ACTION ITEM => Beginning with the line that contains "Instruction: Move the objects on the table", retype the entries below exactly, ending with the line that contains "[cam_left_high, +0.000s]". Leave out any pictures.

EXTRACTED MATERIAL =>
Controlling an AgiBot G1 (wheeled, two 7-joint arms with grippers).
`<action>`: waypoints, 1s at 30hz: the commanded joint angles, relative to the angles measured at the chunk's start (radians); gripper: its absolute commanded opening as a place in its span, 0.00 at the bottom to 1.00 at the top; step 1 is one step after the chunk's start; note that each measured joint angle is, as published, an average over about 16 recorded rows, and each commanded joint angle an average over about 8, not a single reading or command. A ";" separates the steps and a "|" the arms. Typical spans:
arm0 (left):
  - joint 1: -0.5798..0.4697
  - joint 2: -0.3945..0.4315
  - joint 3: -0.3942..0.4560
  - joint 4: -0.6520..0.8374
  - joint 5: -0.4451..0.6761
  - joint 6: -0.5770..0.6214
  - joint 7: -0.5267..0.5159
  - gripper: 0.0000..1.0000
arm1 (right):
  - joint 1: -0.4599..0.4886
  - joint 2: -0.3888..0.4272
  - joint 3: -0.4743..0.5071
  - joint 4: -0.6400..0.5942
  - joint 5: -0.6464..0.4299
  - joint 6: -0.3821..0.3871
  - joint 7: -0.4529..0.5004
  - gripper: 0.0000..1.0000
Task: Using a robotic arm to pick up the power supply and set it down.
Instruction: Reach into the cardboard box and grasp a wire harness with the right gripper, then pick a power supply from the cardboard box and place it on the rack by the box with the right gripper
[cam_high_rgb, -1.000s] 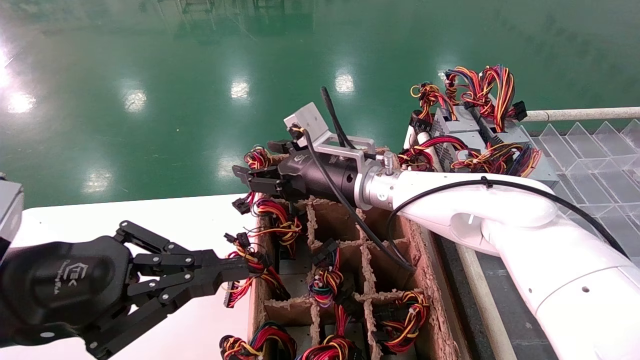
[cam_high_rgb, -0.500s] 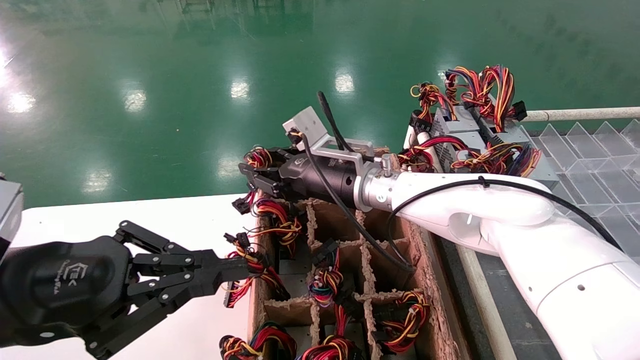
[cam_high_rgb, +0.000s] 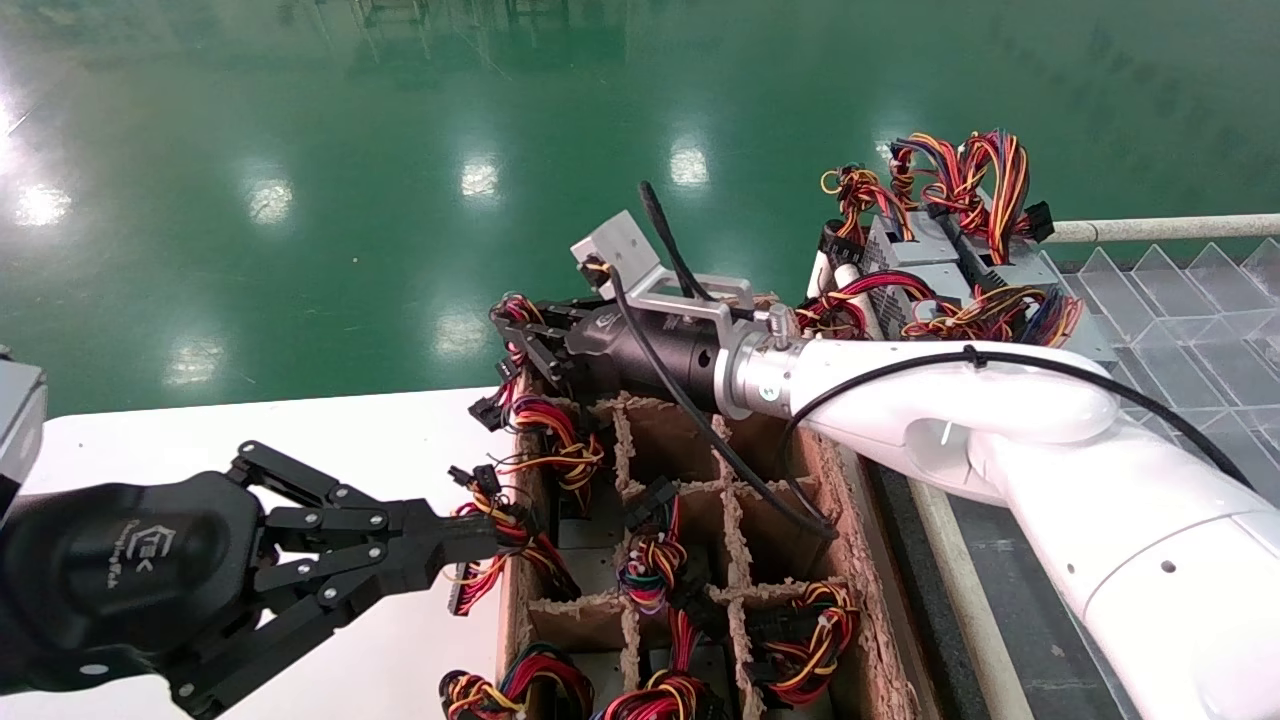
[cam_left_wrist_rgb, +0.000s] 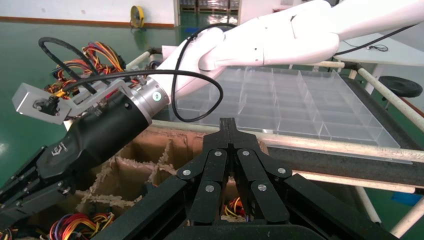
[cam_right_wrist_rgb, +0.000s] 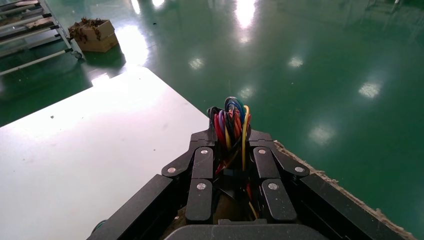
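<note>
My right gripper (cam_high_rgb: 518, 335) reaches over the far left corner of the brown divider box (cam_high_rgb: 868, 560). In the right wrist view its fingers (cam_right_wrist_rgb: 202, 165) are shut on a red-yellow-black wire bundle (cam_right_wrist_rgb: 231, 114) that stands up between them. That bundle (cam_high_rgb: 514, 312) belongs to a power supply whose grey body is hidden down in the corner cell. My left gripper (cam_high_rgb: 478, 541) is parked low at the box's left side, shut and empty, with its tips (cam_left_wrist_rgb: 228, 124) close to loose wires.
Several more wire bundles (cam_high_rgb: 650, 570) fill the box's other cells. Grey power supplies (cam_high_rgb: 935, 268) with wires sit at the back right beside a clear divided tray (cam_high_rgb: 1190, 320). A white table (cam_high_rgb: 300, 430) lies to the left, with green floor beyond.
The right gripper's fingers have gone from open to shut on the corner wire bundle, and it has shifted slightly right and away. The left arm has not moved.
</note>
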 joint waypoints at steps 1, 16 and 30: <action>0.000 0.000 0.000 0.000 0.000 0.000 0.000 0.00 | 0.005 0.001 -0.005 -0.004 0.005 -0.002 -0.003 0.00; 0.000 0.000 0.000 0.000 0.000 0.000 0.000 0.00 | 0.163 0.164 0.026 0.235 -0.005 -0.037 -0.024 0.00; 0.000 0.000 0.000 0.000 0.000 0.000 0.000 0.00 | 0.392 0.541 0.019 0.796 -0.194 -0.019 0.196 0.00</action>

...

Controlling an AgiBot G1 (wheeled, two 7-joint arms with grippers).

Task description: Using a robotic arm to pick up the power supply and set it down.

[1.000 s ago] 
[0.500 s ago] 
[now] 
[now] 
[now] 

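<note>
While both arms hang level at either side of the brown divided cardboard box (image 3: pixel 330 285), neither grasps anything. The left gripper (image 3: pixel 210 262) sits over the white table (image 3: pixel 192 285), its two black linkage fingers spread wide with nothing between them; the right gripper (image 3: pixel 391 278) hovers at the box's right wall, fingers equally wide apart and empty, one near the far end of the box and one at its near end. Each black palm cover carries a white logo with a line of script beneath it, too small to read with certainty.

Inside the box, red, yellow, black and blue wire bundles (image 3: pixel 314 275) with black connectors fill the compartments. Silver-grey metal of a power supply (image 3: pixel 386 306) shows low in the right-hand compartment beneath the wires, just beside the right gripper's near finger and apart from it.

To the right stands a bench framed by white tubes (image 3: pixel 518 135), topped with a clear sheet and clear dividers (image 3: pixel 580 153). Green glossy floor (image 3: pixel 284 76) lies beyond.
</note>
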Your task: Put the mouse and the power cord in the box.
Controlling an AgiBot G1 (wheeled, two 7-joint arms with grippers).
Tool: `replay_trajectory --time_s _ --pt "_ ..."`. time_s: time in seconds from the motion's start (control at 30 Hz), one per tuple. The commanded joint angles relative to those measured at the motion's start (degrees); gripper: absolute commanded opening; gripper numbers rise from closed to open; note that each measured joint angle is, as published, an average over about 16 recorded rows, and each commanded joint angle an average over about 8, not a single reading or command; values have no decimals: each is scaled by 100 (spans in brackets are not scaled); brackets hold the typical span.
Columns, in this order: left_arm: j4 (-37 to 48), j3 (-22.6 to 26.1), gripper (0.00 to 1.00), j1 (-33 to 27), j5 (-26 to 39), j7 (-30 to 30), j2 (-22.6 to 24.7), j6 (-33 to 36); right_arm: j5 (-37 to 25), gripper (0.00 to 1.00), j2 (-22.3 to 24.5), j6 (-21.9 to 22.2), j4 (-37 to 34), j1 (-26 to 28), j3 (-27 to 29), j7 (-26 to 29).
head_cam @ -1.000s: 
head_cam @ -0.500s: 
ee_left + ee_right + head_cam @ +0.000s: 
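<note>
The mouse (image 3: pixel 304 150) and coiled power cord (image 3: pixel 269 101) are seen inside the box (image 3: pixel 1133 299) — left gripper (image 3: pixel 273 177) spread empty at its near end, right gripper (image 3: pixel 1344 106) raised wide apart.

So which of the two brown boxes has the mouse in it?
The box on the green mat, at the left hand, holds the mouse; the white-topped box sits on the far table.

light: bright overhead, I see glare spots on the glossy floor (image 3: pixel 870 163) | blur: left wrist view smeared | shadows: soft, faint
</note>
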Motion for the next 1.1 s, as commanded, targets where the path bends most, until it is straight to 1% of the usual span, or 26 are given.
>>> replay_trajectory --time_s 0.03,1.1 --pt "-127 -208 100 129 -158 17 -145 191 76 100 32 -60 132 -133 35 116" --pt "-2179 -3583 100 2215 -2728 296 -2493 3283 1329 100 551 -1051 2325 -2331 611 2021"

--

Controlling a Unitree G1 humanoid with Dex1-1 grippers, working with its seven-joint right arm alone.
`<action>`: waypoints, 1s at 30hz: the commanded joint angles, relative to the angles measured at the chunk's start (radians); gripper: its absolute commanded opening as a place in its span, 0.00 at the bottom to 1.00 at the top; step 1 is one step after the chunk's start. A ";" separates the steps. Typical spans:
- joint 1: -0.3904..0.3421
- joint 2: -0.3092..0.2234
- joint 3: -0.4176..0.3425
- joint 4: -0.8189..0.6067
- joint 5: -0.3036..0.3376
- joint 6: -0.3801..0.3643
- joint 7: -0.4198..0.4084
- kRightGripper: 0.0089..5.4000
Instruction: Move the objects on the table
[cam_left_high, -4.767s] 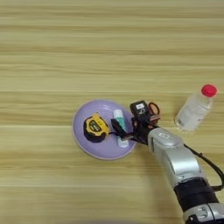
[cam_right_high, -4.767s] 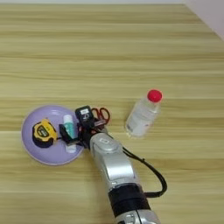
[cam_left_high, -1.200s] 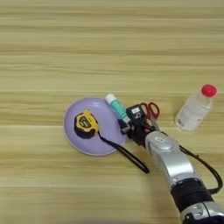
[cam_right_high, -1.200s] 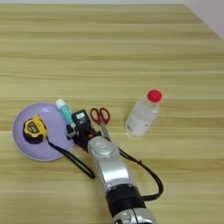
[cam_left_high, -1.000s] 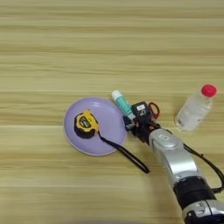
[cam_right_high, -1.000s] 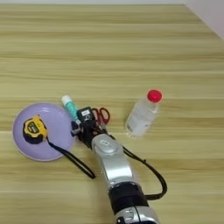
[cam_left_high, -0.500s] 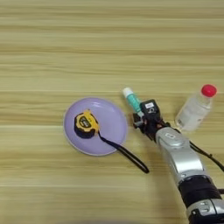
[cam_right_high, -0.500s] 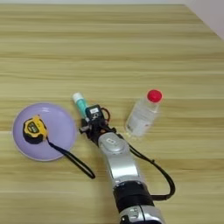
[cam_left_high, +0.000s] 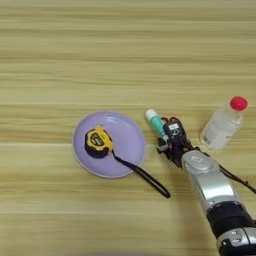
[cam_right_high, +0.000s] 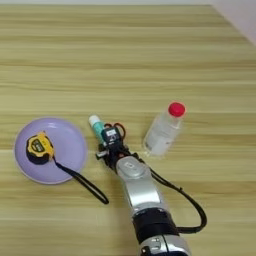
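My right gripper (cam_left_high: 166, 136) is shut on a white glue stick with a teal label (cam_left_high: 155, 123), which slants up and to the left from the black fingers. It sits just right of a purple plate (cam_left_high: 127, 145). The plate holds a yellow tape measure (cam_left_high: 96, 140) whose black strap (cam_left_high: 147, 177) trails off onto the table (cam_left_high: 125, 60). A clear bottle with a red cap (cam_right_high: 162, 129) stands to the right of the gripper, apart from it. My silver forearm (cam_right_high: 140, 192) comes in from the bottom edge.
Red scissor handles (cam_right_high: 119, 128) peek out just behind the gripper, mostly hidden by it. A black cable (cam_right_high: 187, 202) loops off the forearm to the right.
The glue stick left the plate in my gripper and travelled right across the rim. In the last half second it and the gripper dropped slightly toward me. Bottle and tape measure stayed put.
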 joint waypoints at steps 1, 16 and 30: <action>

ANSWER TO THIS TASK =>
Instruction: Move the objects on the table
[cam_left_high, -4.767s] 
[cam_right_high, -4.767s] 
[cam_left_high, -1.200s] 
[cam_right_high, -1.200s] 
[cam_left_high, -1.000s] 
[cam_right_high, -1.000s] 
[cam_left_high, -0.500s] 
[cam_right_high, -0.500s] 
[cam_left_high, +0.000s] 

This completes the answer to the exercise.